Sarawak Report has covered this issue in the past, asking why the Chief Minister has chosen to raise billions for example, in the case of Sarawak Energy, through the auspices of a wealth management company called Equity Trust using a secretive off-shore bond issue in Labuan, rather than raising money through a mainstream bank in the normal way?

Why are Sarawakians not entitled to know why they are forking out some 6% interest for that enormous loan, when given the state’s credit rating they could have borrowed it on the open market from an international bank for around 3%?

Chong has drawn attention to other such loans, including the mysterious financing of a Sarawak State company Equisar, which again is through Labuan and again at double the rate of the open market.

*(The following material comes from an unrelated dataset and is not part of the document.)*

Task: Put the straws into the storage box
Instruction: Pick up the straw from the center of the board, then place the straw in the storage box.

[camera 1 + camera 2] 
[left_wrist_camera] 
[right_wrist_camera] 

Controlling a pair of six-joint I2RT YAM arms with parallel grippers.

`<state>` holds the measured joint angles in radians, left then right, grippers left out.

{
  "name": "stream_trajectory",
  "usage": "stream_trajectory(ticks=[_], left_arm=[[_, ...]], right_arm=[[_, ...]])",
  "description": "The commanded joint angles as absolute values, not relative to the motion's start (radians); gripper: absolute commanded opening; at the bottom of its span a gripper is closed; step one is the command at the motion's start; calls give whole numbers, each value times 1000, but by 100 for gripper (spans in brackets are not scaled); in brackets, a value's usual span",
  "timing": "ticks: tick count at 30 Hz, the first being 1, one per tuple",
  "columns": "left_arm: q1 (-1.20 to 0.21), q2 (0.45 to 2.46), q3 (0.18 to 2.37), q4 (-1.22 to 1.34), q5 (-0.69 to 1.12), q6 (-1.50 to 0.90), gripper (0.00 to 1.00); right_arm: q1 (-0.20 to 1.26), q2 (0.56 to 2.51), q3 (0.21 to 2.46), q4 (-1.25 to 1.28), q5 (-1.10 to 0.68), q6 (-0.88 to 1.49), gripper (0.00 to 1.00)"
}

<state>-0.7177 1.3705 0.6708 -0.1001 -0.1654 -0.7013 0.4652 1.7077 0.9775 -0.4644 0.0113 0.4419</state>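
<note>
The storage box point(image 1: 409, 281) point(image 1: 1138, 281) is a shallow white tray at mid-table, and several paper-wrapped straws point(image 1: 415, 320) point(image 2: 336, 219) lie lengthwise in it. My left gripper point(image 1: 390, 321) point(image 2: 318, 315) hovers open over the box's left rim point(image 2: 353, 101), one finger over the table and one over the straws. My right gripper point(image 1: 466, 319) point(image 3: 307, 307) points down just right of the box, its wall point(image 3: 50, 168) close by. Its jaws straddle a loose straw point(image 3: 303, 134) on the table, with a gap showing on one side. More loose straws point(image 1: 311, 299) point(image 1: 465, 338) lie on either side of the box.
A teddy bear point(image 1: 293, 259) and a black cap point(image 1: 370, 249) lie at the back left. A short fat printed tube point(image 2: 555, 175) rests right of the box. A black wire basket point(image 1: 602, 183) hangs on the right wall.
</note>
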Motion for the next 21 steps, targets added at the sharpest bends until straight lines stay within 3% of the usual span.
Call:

“It doesn’t make financial sense. When the money is paid out from these offshore loans, no questions can be asked in the State Assembly.”

…..all the loans taken were at extremely high interest rates payable by the state government.

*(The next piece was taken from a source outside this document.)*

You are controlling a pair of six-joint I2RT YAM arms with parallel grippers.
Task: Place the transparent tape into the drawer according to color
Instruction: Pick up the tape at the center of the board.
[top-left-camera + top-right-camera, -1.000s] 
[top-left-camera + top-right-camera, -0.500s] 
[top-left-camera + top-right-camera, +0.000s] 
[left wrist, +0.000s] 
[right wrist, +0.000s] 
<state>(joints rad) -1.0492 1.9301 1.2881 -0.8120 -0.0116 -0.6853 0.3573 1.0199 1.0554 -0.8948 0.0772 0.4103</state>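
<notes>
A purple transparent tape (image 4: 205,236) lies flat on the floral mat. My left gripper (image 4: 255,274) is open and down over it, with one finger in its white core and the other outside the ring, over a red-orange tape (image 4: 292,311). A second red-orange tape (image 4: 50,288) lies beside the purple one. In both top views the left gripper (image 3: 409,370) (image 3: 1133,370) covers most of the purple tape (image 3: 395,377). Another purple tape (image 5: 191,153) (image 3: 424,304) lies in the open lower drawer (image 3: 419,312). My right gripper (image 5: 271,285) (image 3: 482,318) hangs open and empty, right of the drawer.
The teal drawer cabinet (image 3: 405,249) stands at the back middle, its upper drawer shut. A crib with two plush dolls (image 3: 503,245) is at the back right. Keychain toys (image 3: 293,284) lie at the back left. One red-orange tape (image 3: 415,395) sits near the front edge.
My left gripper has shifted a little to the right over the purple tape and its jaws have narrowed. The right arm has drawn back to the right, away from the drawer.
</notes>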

Chong said that based on figures revealed by the Sarawak Government, the particulars on the offshore loans taken by it were as follows for the year end 2015: Sarawak Capital Incorporated Bond due in 2026. Principal amount still owing is USD165 million and balance of interest owing is USD148.96 million; Equisar International Incorporated Notes due in 2026. Principal amount still owing is USD533.5 million and balance of interest owing is USD556.75 million; and SSG Resources Ltd Notes due in 2022. Principal amount still owing is USD560 million and balance of interest still owing is USD238 million.[Free Malaysia Today)

Why is it so “insulting” to make such points and to ask for explanations on behalf of the public – this is their hard-earned public cash?

Indeed the extreme reluctance to answer Chong and the extraordinary strong arm tactics in chucking him out of the Assembly, for doing nothing but his duty, can only set minds wandering.

One can’t help but surmise how, Taib and his family have plenty of money tucked away in the very same tax havens where these bonds have been raised – money that must actually be pretty hard to find ways to invest it, since they ought not have it in the first place.

If Sarawakians are not given proper answers about who is lending them this money for mysterious projects, therefore, then they are entitled to wonder if this high rate of interest is being offered to none other than the obscenely wealthy Taib family themselves and their various hangers-on, who have been looking for ways to invest their billions rather than leave it loitering in the hands of wealth managers in off-shore havens.

It is hard to think of another incentive that could have mades sense for the Chief Minister to have authorised the borrowing of such huge sums of money at double the rate of interest the State of Sarawak needed to pay.

If there is another good reason, why are the people’s representatives not entitled to hear it loud and clear in the proper place – which is the DUN Assembly?